**To do**
Would you please copy every line below that includes the string "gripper"?

**Material supplied**
◆ ◆ ◆ ◆ ◆
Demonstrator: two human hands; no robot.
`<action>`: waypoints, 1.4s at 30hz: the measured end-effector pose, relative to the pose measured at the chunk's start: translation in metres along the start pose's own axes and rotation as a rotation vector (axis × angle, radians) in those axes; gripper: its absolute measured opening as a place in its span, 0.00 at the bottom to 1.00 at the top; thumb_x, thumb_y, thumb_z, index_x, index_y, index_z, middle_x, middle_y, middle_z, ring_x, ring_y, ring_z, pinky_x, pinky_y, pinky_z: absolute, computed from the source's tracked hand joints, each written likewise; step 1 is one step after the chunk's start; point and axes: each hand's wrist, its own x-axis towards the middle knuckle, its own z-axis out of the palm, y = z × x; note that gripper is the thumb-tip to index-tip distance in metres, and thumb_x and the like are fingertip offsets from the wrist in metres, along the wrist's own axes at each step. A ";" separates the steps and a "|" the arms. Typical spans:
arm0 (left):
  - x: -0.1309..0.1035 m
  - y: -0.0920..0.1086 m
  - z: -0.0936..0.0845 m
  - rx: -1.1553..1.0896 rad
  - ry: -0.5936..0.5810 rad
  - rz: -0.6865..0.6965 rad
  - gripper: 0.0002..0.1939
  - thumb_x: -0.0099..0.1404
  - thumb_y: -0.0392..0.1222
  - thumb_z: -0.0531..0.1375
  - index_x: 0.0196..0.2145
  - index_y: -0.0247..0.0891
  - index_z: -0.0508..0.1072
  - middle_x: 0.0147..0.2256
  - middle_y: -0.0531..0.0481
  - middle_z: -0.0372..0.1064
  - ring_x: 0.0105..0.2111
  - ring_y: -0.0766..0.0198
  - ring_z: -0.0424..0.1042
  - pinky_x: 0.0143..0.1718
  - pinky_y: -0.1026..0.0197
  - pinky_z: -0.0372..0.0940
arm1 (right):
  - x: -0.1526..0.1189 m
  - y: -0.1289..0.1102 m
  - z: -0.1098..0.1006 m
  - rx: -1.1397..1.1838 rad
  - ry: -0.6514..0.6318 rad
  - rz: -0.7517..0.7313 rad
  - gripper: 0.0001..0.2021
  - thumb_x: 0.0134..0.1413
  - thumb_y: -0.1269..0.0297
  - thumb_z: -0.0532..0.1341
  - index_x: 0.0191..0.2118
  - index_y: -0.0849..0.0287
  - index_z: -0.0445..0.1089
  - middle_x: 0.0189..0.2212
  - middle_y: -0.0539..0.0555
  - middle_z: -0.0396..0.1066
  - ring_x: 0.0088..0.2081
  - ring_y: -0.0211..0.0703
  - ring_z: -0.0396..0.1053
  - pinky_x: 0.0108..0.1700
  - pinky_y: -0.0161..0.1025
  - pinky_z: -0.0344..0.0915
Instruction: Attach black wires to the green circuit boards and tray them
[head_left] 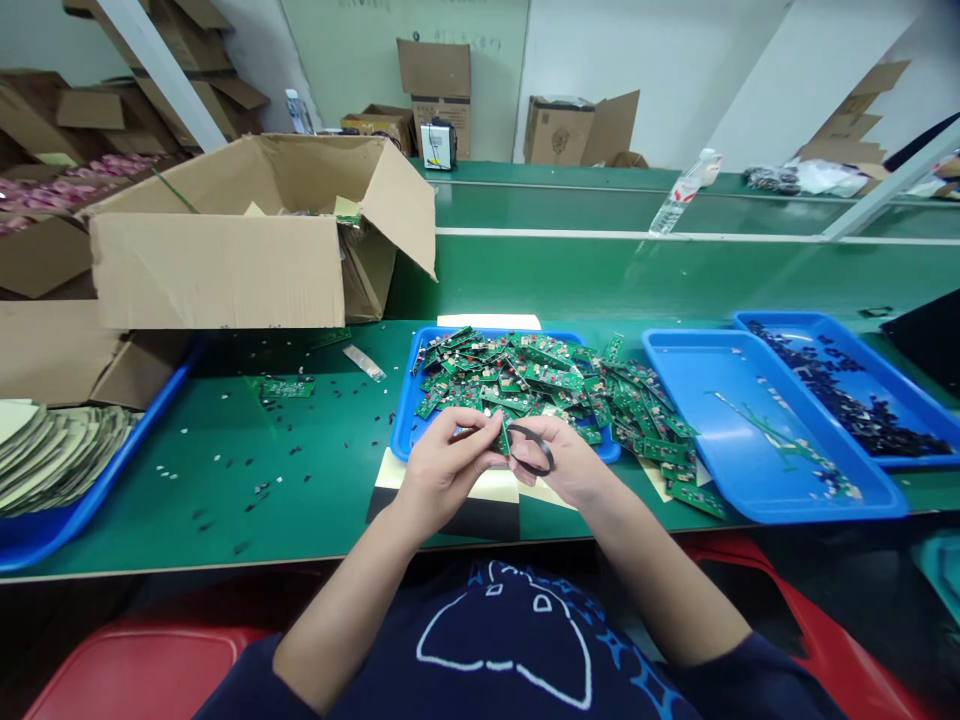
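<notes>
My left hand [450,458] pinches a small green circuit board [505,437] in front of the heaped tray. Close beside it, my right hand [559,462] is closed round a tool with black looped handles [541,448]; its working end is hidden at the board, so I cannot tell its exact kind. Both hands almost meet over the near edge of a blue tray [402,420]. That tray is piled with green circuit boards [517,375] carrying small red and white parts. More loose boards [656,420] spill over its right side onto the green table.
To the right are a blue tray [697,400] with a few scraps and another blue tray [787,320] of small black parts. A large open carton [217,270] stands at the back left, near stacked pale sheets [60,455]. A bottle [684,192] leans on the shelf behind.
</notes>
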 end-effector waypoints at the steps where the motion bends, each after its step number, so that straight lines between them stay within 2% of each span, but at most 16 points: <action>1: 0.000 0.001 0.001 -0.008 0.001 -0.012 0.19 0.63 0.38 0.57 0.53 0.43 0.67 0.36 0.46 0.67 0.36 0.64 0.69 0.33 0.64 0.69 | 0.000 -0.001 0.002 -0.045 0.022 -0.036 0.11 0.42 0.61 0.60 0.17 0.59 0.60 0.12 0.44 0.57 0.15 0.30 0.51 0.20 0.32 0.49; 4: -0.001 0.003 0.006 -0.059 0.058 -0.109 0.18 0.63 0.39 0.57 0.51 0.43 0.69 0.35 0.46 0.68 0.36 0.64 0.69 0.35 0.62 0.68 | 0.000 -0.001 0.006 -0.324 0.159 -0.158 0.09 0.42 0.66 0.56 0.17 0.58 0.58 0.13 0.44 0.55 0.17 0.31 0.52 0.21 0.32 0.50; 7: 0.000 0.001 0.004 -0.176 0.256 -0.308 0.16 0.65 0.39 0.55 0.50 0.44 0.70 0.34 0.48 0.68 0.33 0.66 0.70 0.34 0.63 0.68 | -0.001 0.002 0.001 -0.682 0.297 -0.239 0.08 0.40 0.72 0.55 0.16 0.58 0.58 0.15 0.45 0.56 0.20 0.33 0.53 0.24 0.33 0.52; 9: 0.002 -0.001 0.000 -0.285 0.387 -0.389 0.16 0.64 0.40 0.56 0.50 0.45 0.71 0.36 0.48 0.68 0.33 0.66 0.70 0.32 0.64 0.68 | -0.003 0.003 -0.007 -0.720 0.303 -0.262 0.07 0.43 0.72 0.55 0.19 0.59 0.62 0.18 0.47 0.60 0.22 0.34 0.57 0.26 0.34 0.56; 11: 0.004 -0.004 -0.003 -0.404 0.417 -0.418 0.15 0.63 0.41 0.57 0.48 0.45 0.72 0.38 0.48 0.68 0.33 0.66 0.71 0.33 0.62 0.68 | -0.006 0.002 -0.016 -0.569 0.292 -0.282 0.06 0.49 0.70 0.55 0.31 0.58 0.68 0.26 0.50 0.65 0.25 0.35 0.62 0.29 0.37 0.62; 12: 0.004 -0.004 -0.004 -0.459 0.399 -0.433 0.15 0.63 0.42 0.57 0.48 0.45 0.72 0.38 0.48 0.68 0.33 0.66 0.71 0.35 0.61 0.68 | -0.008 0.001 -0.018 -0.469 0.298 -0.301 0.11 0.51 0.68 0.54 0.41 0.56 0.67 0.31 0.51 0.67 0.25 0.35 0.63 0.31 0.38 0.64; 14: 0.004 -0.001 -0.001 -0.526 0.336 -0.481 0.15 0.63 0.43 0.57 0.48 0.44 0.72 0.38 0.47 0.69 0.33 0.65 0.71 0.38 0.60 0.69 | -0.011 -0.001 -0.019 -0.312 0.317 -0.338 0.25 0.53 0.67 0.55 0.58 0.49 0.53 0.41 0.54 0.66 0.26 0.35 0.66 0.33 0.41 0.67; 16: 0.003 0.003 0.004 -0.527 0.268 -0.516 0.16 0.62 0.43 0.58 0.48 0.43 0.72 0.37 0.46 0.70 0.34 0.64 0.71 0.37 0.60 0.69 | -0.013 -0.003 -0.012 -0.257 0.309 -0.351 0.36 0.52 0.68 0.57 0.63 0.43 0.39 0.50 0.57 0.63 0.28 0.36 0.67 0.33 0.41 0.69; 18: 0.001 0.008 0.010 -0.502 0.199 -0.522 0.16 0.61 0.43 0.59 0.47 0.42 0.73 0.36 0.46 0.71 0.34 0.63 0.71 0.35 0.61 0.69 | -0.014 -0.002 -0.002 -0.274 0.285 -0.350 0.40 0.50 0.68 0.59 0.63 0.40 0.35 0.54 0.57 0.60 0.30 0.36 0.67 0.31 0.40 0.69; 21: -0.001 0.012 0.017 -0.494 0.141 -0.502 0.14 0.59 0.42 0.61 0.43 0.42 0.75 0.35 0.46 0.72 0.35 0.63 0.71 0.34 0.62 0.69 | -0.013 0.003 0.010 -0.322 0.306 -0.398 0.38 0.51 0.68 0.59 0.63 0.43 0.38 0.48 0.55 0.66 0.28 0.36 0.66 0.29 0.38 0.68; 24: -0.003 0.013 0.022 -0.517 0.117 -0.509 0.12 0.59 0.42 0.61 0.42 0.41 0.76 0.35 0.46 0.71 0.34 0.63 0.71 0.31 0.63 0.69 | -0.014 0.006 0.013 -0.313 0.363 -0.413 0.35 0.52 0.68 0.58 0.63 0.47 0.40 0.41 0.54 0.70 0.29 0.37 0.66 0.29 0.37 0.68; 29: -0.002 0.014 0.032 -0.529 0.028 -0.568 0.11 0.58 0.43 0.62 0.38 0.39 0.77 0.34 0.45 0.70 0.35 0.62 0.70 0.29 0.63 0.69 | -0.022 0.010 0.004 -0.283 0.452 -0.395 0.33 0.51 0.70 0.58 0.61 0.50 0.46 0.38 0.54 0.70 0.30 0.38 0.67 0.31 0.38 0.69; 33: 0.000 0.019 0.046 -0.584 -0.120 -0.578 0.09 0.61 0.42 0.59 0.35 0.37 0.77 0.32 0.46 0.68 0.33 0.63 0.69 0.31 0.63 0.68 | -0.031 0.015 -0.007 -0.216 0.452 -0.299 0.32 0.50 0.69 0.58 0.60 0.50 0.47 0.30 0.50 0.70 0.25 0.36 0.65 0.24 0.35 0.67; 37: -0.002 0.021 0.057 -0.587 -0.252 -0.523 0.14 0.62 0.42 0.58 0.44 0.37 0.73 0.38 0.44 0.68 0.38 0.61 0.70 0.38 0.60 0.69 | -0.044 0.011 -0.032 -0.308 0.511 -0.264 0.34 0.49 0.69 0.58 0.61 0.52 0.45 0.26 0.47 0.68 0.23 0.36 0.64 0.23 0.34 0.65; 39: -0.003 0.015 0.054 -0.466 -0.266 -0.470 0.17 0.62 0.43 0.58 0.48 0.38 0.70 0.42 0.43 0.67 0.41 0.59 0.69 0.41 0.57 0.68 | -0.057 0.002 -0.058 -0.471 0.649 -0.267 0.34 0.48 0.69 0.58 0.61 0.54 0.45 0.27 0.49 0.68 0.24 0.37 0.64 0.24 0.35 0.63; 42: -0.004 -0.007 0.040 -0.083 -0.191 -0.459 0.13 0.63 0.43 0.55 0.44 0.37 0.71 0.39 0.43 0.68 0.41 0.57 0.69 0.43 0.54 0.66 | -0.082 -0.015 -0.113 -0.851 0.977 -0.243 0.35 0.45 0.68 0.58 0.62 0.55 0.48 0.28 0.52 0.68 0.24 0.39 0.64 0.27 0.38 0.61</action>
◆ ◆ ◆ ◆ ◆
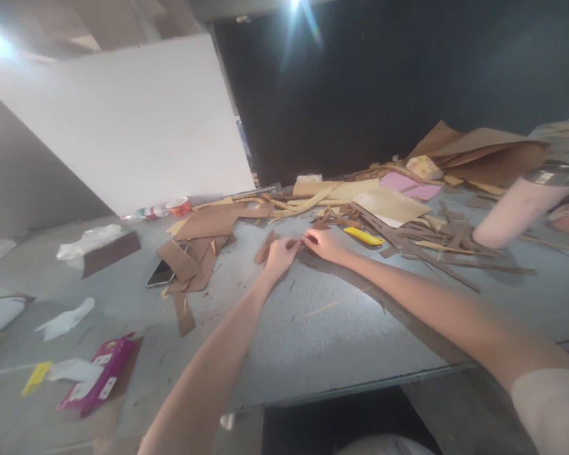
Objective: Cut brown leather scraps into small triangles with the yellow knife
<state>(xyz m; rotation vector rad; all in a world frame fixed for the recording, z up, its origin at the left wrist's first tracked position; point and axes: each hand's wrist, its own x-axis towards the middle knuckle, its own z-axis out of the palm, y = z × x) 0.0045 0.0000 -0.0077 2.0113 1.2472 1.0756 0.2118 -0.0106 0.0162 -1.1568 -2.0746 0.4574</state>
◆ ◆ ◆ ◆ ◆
**Task result**
`<action>`: waypoints, 1.4s at 30hz: the measured end-effector pose, relative to the pose measured at the chunk's start: translation in metres along the start pose's own axes and rotation as a rotation vector (axis × angle, radians) in those axes; gripper: its absolute measured opening as a place in its span, 0.00 at the bottom to 1.00 at the top; thumb_x, thumb_y, thumb_z, index_x, index_y, index_z, middle_x, middle_y, middle_z, ring_x, ring_y, ring_z, pinky_x, pinky_y, pinky_z: absolute, computed from the source's tracked hand joints, each written likewise; step 1 is one step after the chunk's start; point and axes: each hand's wrist, its own x-axis towards the middle knuckle, its own z-axis out of the palm, y = z × x; note that gripper is the thumb-tip to index-tip distance in metres, and thumb_x and the like are fingertip offsets from the wrist in metres, along the wrist's own axes at each step. A ";" separates the steps and a "|" the arms. Typical spans:
  - gripper: 0.0002..0.1939
  - gripper: 0.0001..0.2021

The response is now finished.